A partir de cierta hora, sin embargo, todos los gatos son pardos y las dos categorías, el guiri y el colgao, se confunden y no es fácil ni distinguirlas ni saber si uno mismo se ha convertido ya en una de ellas. Como la de la coreana que en un episodio paralelo al del que abría el artículo, totalmente drogada y borracha, confundió la jaula bajo la cama que contenía la maleta abierta de otra persona con una taza de váter. Se cagó en ella para espanto de la propietaria que se despertó, probablemente por el mal olor, y descubrió que toda su ropa y la plancha para el pelo habían sido bañadas en mierda líquida con trazos de sustancias y comidas turísticas diversas. El segurata y la mujer de la limpieza llegaron a la habitación y conteniendo las arcadas metieron la ropa de la víctima en la lavadora y a la otra tipa en la ducha. O quizá la más extrema, la más oscura de todas, la de la chavala escandinava que, para terror del segurata y de mi compañero recepcionista en aquel turno de noche, bajó las escaleras de emergencia totalmente desnuda, fuera de sí, mientras se llevaba las manos al coño y pintaba las paredes con su propia menstruación.
Las hostias
Y al final, la violencia física. La ambigüedad moral del turno de noche no viene de las drogas, el alcohol, la mierda líquida en maletas ajenas ni naturalmente el sexo casual. Lo jodido son las hostias. Los seguratas ejerciendo su poder contra dos cretinos borrachos que la liaron en la calle y que cometieron el error de tocarme la cara mientras intentaba mediar. El poder de dos uniformados a hostia limpia contra dos chavales chulitos pero con amor propio y yo involuntariamente en el lado que no mola estar: el de la autoridad. Ya podía pedirles a mis compañeros que parasen que aquel minuto y medio se iba a hacer eterno. Después, vino la explicación: “estábamos haciendo nuestro trabajo, Fermín. No podemos dejar que te toquen. Te hemos protegido”.

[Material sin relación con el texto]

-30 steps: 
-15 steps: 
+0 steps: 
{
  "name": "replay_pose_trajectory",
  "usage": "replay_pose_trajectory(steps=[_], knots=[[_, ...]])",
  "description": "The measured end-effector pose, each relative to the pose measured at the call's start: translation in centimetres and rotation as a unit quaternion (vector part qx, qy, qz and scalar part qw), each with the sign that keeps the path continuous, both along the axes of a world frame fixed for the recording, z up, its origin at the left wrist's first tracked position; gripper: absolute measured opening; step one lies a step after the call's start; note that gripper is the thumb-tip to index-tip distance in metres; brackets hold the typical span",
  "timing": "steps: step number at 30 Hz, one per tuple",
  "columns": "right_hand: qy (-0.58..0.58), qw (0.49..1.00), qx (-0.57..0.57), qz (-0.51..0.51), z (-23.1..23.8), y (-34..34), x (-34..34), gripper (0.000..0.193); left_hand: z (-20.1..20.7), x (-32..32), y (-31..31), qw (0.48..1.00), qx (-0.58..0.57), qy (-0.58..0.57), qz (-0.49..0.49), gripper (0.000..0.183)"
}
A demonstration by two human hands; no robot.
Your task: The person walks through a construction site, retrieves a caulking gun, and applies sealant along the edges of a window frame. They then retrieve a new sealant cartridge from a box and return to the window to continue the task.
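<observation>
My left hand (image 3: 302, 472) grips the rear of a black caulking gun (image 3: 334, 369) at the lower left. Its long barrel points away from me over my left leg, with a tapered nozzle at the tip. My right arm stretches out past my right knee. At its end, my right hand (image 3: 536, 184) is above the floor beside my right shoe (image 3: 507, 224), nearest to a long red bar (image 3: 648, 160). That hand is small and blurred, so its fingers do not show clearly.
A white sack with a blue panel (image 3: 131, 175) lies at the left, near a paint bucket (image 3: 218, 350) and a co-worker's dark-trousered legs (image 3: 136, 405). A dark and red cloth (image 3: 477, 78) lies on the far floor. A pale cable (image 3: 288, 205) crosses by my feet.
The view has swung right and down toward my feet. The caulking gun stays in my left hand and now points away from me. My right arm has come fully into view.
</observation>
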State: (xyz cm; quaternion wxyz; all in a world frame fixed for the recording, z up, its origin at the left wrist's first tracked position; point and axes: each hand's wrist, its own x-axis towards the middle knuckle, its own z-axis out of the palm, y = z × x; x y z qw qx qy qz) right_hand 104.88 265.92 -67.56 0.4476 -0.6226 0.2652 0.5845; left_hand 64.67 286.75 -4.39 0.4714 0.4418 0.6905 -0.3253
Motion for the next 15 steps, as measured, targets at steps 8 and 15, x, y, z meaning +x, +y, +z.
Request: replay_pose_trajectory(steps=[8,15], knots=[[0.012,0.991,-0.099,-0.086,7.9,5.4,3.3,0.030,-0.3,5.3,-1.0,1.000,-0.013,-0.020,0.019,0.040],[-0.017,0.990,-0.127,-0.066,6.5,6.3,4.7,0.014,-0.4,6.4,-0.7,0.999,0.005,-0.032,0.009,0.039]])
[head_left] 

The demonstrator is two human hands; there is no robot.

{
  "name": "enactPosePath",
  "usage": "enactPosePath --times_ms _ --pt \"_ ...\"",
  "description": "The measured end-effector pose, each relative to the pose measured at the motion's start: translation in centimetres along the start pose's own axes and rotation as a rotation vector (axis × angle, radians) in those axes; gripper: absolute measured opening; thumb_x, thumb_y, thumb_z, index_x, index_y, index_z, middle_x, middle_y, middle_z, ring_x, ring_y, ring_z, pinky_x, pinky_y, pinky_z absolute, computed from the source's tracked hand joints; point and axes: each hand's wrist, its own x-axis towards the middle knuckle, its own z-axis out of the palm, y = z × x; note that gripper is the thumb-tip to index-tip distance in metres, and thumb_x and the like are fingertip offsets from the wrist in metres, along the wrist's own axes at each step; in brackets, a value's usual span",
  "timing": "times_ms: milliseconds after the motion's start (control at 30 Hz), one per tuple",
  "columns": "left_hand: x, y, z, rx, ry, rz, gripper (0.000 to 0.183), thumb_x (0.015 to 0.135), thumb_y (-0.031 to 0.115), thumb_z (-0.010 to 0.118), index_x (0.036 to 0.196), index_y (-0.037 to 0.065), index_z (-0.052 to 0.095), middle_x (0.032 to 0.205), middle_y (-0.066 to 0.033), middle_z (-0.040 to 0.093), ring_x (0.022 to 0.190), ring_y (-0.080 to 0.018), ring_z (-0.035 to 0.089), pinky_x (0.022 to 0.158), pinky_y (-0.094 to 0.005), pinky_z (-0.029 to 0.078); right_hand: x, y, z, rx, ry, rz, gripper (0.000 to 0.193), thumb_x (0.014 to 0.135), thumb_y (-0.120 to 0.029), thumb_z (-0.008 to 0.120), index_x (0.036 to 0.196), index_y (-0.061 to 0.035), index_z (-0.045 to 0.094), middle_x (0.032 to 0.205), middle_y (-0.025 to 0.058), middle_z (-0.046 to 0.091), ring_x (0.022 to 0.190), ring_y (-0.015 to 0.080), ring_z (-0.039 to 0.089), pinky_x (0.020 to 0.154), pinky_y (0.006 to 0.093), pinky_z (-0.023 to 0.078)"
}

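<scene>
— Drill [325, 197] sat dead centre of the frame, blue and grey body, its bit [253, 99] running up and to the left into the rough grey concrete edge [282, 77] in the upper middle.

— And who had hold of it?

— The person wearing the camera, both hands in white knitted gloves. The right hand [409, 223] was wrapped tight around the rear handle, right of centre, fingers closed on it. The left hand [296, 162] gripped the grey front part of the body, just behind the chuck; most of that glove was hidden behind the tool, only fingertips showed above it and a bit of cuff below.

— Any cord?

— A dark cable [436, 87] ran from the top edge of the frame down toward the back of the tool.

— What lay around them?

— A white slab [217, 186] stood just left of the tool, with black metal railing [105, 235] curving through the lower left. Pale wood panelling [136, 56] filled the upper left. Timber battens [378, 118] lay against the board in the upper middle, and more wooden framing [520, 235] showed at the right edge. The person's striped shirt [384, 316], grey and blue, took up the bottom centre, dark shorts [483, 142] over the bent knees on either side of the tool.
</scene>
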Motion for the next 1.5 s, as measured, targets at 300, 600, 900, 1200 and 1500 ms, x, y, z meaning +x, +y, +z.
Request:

O las peleas entre terceros. La última, quizá la más pintoresca, tres estadounidenses borrachas a puñetazos y patadas contra un taxista que repartía a base de bien. Según el conductor, no habían pagado al irse; según ellas, les había robado y les tocó una teta. Ambos bandos pidieron que llamara a la policía y en medio del caos, mientras el segurata intentaba separar un combate inacabable, llamé de urgencia a los mossos. Cuando al cabo de poco llegó un coche de secretas, entre nervios, sudor y heridas, las chavalas pusieron en duda también su papel. Reclamaron entonces que llamara a la embajada, quisieron pegar a los polis y estos amenazaron con llevarlas al cuartelillo. La situación se resolvió cuando el taxista, aún exasperado, aceptó irse a cambio de 30 euros; la carrera costó mucho menos. Ellas gritaban que era un robo y un soborno pero pagaron. Para ser honestos en aquel momento me creí al taxista que, sin embargo, no paraba de amenazarlas de muerte y de decirles que se volvieran a su puto país. Más tarde, ya en la recepción, con gasas, agua oxigenada y un par de cigarrillos, cuando mossos y taxista desaparecieron y parecía que las muchachas ya confiaban en nosotros, una de ellas muy seria y totalmente convencida nos preguntó si sabíamos lo qué era la DEA. “¿Habéis visto Breaking Bad?”, nos dijo. “Mi tío es un alto cargo de la DEA y, os lo juro, va a meter a ese taxista hijo de puta en una cárcel de Cuba”. Y la tipa, os lo aseguro, se lo creía. Que no os extrañe si algún día aparezco yo mismo en Guantánamo.
Bienvenidos al turismo joven y a la cara B de la Barcelona cool. Al horror moral detrás del skate y Razzmatazz. A Vietnam. Bienvenidos a los hostels de mochileros.